Forums » General Pantheon Discussion

Quest Customization

    • 160 posts
    April 19, 2017 9:04 PM PDT

    The internet is a great thing.  But for an MMORPG, I think it can also be terrible, because it lets so many people take the quick route, making a list of what they have to do to complete a quest, cheating themselves out of something that is supposed to be immersive.  I remember when Everquest started, there was not a lot of information available yet, so you were on your own, except by word of mouth...much like real life.  Then came Allakhazamm's, and it all seemed to change.  While not everyone could accomplish all the quests, they know exactly wht to do and when, even to the point of optimizing hundreds of quests before they even became level appropriate.  A min-maxer's wet dream.

    So my question is...is there a way to introduce "customized" bits into quests without feeling like a "prove you're not a bot to post" thing, that still feels like it's a legitimate part of the game world, and can not be easily catalogued by some third party website?

    For instance, a player would actually have to witness a phrase spoken, object, or event in order to know what the next input for the quest would be.  These items would be percieved differently by other players, so would need to be recorded on an individual basis, instead of just everybody doing the same thing they read on a website.  Players would actually be immersed.

    From a programming stance, I guess each character would just have a bits that sorted it into however many groups needed to break the monotony.  All invisible, of course.


    This post was edited by corpserunner at April 19, 2017 9:06 PM PDT
    • 1468 posts
    April 19, 2017 9:08 PM PDT

    I think the only way to really combat what you are talking about is randomness. For easy quests maybe there isn't any randomisation or very little. For epic quests the randomisation should be a lot so that everyone doing it has to work it out for themselves without being able to use external sites for reference.

    How that would work from a game development point of view I'm not sure but it would very cool to have to work out how to complete quests on your own again just like you have to do in single player RPGs. I think when it comes to single player RPGs The Elder Scrolls Morrowind did it best. Give very little information in the quest journal and make the player work it out for themselves. I'd like to see something similar in Pantheon.

    But in general I agree with you. If you are told how to do every quest it kind of ruins the fun.

    • 9115 posts
    April 19, 2017 10:18 PM PDT

    We may have quests with different path options but I can't really go into that yet, but we will make the client as dumb as possible so any data/information will have to be collected manually, especially for quests and things like that, which we cannot stop and really don't want too, if people want to write a guide and share it online and someone chooses to blow through it by reading someone else's hard work, we can't stop them or tell them how to play, they will be paying the same money as everyone else to have access to the game, so I think the best course of action is to just ignore them and not use them if they annoy you and concentrate on enjoying the game and playing it your way.

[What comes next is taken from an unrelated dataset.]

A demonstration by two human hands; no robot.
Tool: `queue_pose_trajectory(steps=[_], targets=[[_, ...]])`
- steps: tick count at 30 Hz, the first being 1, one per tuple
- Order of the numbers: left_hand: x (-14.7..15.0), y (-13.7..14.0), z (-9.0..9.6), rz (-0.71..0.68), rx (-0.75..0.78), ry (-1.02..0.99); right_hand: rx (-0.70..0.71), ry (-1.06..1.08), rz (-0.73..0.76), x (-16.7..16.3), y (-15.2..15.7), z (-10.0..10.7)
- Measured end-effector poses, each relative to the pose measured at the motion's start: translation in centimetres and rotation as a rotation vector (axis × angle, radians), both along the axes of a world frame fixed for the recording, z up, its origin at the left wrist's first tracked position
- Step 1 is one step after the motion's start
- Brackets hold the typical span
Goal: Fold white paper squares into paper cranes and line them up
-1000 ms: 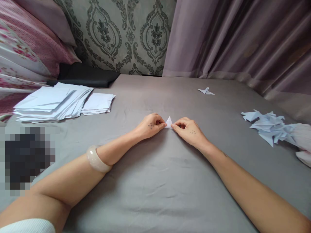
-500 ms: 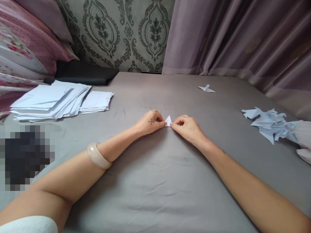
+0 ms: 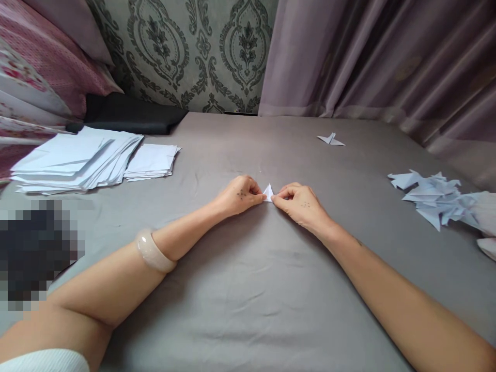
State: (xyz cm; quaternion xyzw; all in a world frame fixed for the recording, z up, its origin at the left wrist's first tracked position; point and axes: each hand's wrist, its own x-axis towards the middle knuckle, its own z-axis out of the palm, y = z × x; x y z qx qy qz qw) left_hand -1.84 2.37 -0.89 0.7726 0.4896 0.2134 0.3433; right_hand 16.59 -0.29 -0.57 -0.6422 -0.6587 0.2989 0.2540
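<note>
A small folded piece of white paper (image 3: 268, 192) is held just above or on the grey cloth, its pointed tip facing away from me. My left hand (image 3: 242, 195) pinches its left side between thumb and fingers. On the opposite side, my right hand (image 3: 301, 203) grips the right corner in the same way. Both hands cover the paper's outer edges, so only the triangular middle shows.
At the left lie a stack of large white sheets (image 3: 73, 160) and a smaller stack of square paper (image 3: 152, 161). One folded paper figure (image 3: 331, 139) sits at the back. A heap of folded paper figures (image 3: 437, 196) lies right. Behind it hangs a curtain (image 3: 349, 57).
The view has shifted very slightly. Both hands stay on the folded paper in almost the same place.
</note>
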Motion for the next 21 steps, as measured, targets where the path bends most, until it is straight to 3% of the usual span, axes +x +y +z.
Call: queue_pose_trajectory(steps=[7, 12, 17, 21], targets=[[0.0, -0.3, 0.4, 0.004, 0.036, 0.054, 0.01, -0.043, 0.028, 0.1, 0.0, 0.1], [0.0, -0.6, 0.1, 0.028, 0.185, 0.062, 0.09, -0.088, 0.033, 0.4, -0.1, -0.1], [0.1, -1.2, -0.3, -0.185, 0.417, 0.168, 0.319, -0.146, 0.211, 0.3, -1.3, -0.5], [-0.1, -2.2, 0.4, -0.367, 0.58, 0.454, 0.424, -0.446, 0.355, 0.2, -2.8, -0.1]])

    I don't personally use sites like that, I enjoy the satisfaction of figuring things out for myself or with my guild/friends and what others do doesn't bother me or affect me in instances like this so I just ignore them and secretly judge them for being lazy and not clever enough to work it out on their own lol ;)


    This post was edited by VR-Mod1 at April 19, 2017 10:18 PM PDT
    • 2752 posts
    April 19, 2017 10:26 PM PDT

    I mean, it's possible to an extent to have many quests that are somewhat random in path toward the same outcome but I have to wonder what the real purpose would be of putting all that time and effort. To me it falls into the line of an attempt to have people play in a certain way that they may not be interested in, many people are entirely tired of quests altogether. While to one person they may cheating themselves out of an immersive experience, but another could care less about a quest and just want to collect their reward and move on to something else. 

     

    To me it's kind of like those who enjoy going camping and scoff at those people who show up in an RV because the *real* way to camp is just a sleeping bag and a tent with a few bare essentials. Both people enjoy parts of camping, but in their own way.

    • 1921 posts
    April 20, 2017 7:52 AM PDT

    Procedural generation has been in games since Rogue.
    Dwarf Fortress, for example, produces entire worlds, races, histories, quests, stories, rumors, personalities, desires, appearances, and more based on single input seeds.  Many other PC games utilize this feature.  One of the most famous back in the day was Darklands, going back farther, Elite.

    Essentially, it's seed based pseudo-randomness.  What that means practically is given an input seed (typically a numeric value or numeric values) an output is predictable, but unique. A simple example would be an input of 1 would produce a floor layout of a dungeon that was unique, and an input of 2 would produce a similar, yet distinct/unique, layout of a dungeon floor.  Repeat as desired for infinite content.

    Unity even supports procedural dungeon generation.  There are scripts on the Unity store for this.  Clearly, it's not that you can't do personalized questing.  You can.  It's that Visionary Realms has chosen not to, at least, so far in their public reveals.

    When you break down questing in games, it comes down to remarkably few variables.  Designers do their best to make things seem different, and you can randomize things like task and location to keep things fresh, but there is quite a bit of illusion involved.

    Typically, the most often brought up negative consequence of personalized questing is that you can't share the quest.  While technically true if not a design goal, it doesn't have to be that way, and that doesn't mean you can't reward people for helping you.  If, for example, someone helped you or was in in your group or raid for the entirety of a personalized quest, why wouldn't you give them some XP and/or coin for their time?  They helped, they should be rewarded.  There's also no reason why someone else can't be temporarily shown the personalized quest milestones in their quest journal/quest interface, while grouped with the personalized quest owner.

    As far as larger plot milestones, the easiest way to create the illusion of personalization is to tie it to multiple factions.  For example, one political, one economic/guild, and another racial/geographical.  Reach a tier in all three and you move ahead in your personal plot.  What quests you do/get for each of those?  Could be completely different for every player, if you want.  One player gets to collect fire hides from firecats in the caves of fire.   Another player has to rescue 10 stranded ice cats in the caves of ice.  Another has to blackmail a prince via a brothel con/sting. 
    Even in a single zone, you could make it so creature nests or ambushes spawn per player, in randomized locations and are locked to the quest owner prior to appearance, so there's no issue with kill stealing quest mobs.

    • 319 posts
    April 20, 2017 9:30 AM PDT

    Kilsin said:

    We may have quests with different path options but I can't really go into that yet, but we will make the client as dumb as possible so any data/information will have to be collected manually, especially for quests and things like that, which we cannot stop and really don't want too, if people want to write a guide and share it online and someone chooses to blow through it by reading someone else's hard work, we can't stop them or tell them how to play, they will be paying the same money as everyone else to have access to the game, so I think the best course of action is to just ignore them and not use them if they annoy you and concentrate on enjoying the game and playing it your way.

    I don't personally use sites like that, I enjoy the satisfaction of figuring things out for myself or with my guild/friends and what others do doesn't bother me or affect me in instances like this so I just ignore them and secretly judge them for being lazy and not clever enough to work it out on their own lol ;)

    I really like the random path idea. Although I do use websites for some quests like epic and long running quests I do not use them for all quests if there is enough ingame info. But the random paths should be a perfect way to keep people on the straight and narrow path to thier goal.